We developed an independent and original model to predict mean age at diagnosis of BC diagnosis in this study. The link between mean age of BC diagnosis and geographic regions was similar to that of previous studies [12–14]. Therefore, the mean age of BC diagnosis prediction model in this study with a high explanatory coefficient reflecting the characteristics of the five continents can help develop and implement BC prevention programs in all countries, especially LMIC countries. Mammography screening programs typically target women within the age range of 50–74 years [11] by IARC screening test protocol report. Cancer registries operating in low- and middle-income settings may face particular challenges to following international registration standards [9, 15]. For example, a lack of coverage by pathology laboratories or difficulty accessing diagnosis records reduces the percentage of microscopically verified cases [16–18], and results in postponement of the incidence date as determined according to the ENCR recommendations, which define the incidence date as the date of first histological or cytological confirmation of malignancy [19–21].
Bidoli previously highlighted the statistically significant relationship between population age and median BC age (of note, median age and mean age of BC diagnosis are very similar, Table 1). They calculated a 42% R2 and claimed that a one-year increase in the median age of the population increased by half a year the median onset age of BC [10]. In our study, 69% percent of the variance of the mean age at diagnosis of BC was explained by the variance of continent-based population ageing through their linear relationship: the mean age of the population increased by 0.35 a year the mean onset age of BC. The bivariate approach is an important method for predicting mean age at diagnosis of BC. Random effects models are a useful tool for both exploratory analyses and prediction problems and is particularly pertinent in our study because incidence rate trends of BC are different between continents [22, 23]. In addition, the mean age of BC diagnosis also showed a similar trend [13]. Between continents, a wide variety of factors, race, nutrition, reproductive factors, and genetic factors, should be considered [24–26]. These well identified risk factors may be included in further studies [25, 27]. If national production levels, such as GDPPC, are one of the important factors affecting the BC incidence, it also usually impacts BC screening cancer [4, 28]. Figure 3A shows real difference for BC age in the different continents supporting individualized BC screening age onset. One could argue that difference in is the terms of BC age is actually caused by difference in screening age onset in continents, but the magnitude of mean BC age difference is over screening age onset difference. The robust mean age of BC diagnosis prediction model can be selected for BC prevention, considering intercontinental differences and will be a sufficient basis for the development and implementation of screening test protocols.

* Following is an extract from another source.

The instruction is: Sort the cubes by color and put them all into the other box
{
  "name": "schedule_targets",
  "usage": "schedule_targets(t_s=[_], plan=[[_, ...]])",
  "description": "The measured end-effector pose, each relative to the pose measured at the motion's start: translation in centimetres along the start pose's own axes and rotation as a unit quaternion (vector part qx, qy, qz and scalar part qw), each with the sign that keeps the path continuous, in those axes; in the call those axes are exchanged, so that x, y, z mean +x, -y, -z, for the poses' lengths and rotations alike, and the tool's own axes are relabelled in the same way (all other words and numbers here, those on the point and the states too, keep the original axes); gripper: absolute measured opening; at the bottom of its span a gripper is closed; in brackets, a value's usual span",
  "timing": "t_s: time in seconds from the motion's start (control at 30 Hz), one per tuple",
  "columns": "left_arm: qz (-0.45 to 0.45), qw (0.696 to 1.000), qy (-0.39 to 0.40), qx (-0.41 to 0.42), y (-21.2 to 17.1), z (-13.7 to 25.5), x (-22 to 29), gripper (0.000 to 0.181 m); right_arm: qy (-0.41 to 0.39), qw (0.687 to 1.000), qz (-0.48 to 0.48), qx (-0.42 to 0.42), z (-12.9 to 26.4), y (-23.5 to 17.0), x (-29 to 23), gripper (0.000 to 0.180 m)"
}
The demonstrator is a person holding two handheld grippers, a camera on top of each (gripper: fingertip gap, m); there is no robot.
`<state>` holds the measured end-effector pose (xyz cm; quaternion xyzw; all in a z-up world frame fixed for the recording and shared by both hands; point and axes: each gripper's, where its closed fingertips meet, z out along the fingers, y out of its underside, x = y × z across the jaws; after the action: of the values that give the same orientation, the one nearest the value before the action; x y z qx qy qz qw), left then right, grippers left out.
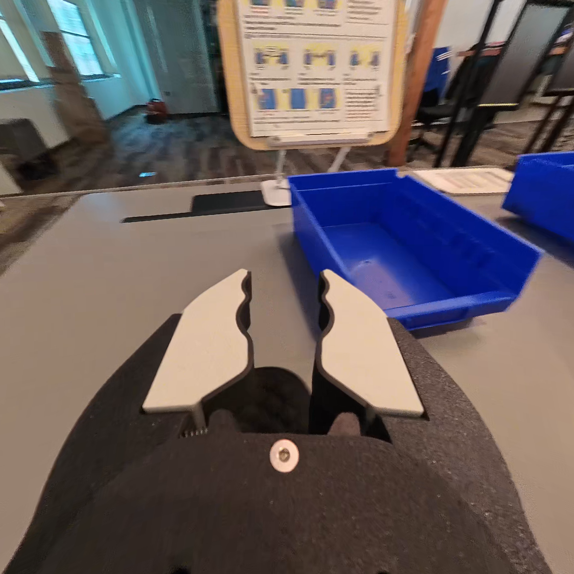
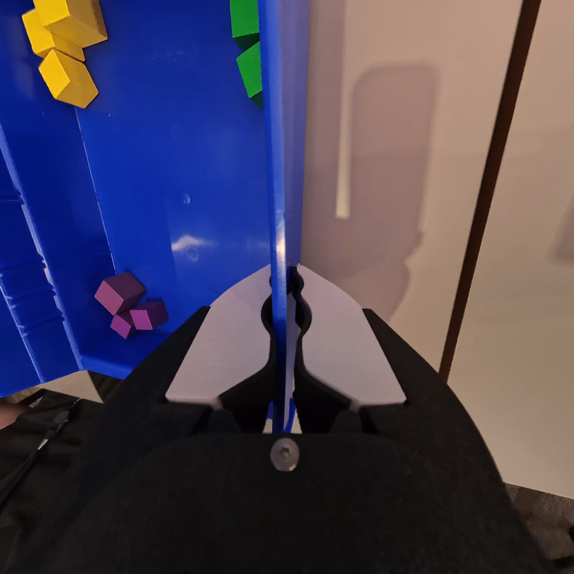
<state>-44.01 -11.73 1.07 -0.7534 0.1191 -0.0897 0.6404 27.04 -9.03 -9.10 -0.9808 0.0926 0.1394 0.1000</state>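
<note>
In the right wrist view my right gripper [image 2: 283, 273] is shut on the side wall [image 2: 277, 174] of a blue box, one finger inside and one outside. Inside that box lie yellow cubes [image 2: 65, 46] at the far left, green cubes [image 2: 248, 59] against the gripped wall, and purple cubes [image 2: 130, 304] near my fingers. In the left wrist view my left gripper [image 1: 284, 276] is open and empty above the grey table [image 1: 124, 279]. An empty blue box [image 1: 403, 248] stands just right of it. A corner of a second blue box [image 1: 543, 192] shows at the far right.
A board on a stand [image 1: 310, 71] with printed sheets stands behind the table's far edge. A dark slot [image 1: 223, 202] lies in the table surface at the back. Papers [image 1: 459, 181] lie at the back right. A dark line [image 2: 484, 192] crosses the table right of the gripped box.
</note>
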Motion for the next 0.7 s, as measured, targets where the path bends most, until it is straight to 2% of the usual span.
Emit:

However, our study has several weaknesses that must be acknowledged. First, the most recent year of data was 2012. We plan to extend validation study year with CI5 data that will be released next year. Second, this study was conducted with a population approach and not an individualized approach, without considering all known risk factors for BC. Third, there are various races on continents, and the characteristics of each race should be considered, and the model of research needs to be continuously expanded. Finally, there is a small number of registrations on a particular continent, a lack of control for population-based data registrations, and a lack of data continuity. This part can be said to be characteristic of LMIC countries, especially Africa, and due to this, there are great limitations in predicting all continent. Data from the countries in question cannot be verified through several reliable public data sites, and it is conducted on an NGO or private medical basis, which is highly restricted in securing data. Through this study, we were able to confirm the importance of population-based cancer registry in a particular continent, and compare BC incidence and incidence age according to continental characteristics.
The strengths of this study are as follow. First, we used CI5 volume and summary datasets from IARC, which are reliable data collected from the population-based canister registry of each region. This validated use of data increases the reliability of the values analyzed and calculated in this study and proves to be a reliable result. As for the statistical approach, statistical verification through construction set and validation set confirmed significant results, and the statistical approach was an appropriate study. From this we have identified a simple but unprecedented measure of mean age at diagnosis of BC prediction formula, which is simply applicable to all continents in the study. In addition, if applied to countries with insufficient or low data collection capacity, it will greatly help to decide appropriate screening targets and protocols in LMIC countries. BC screening tests will need to be introduced in many LMIC countries, and at the same time, a system that can collect population-based data should be introduced. BC diagnostic age predictions may help specifically, taking into account life expectancy evolution.
We have developed an unprecedented and robust model based on population age and continents to predict the average age of BC in the population. This tool can be used as an important basis for implementing BC screening in countries, especially LMICs, without prevention programs, and for promoting system development for BC-related population-based data collection, ultimately helping prevent BC and reduce mortality.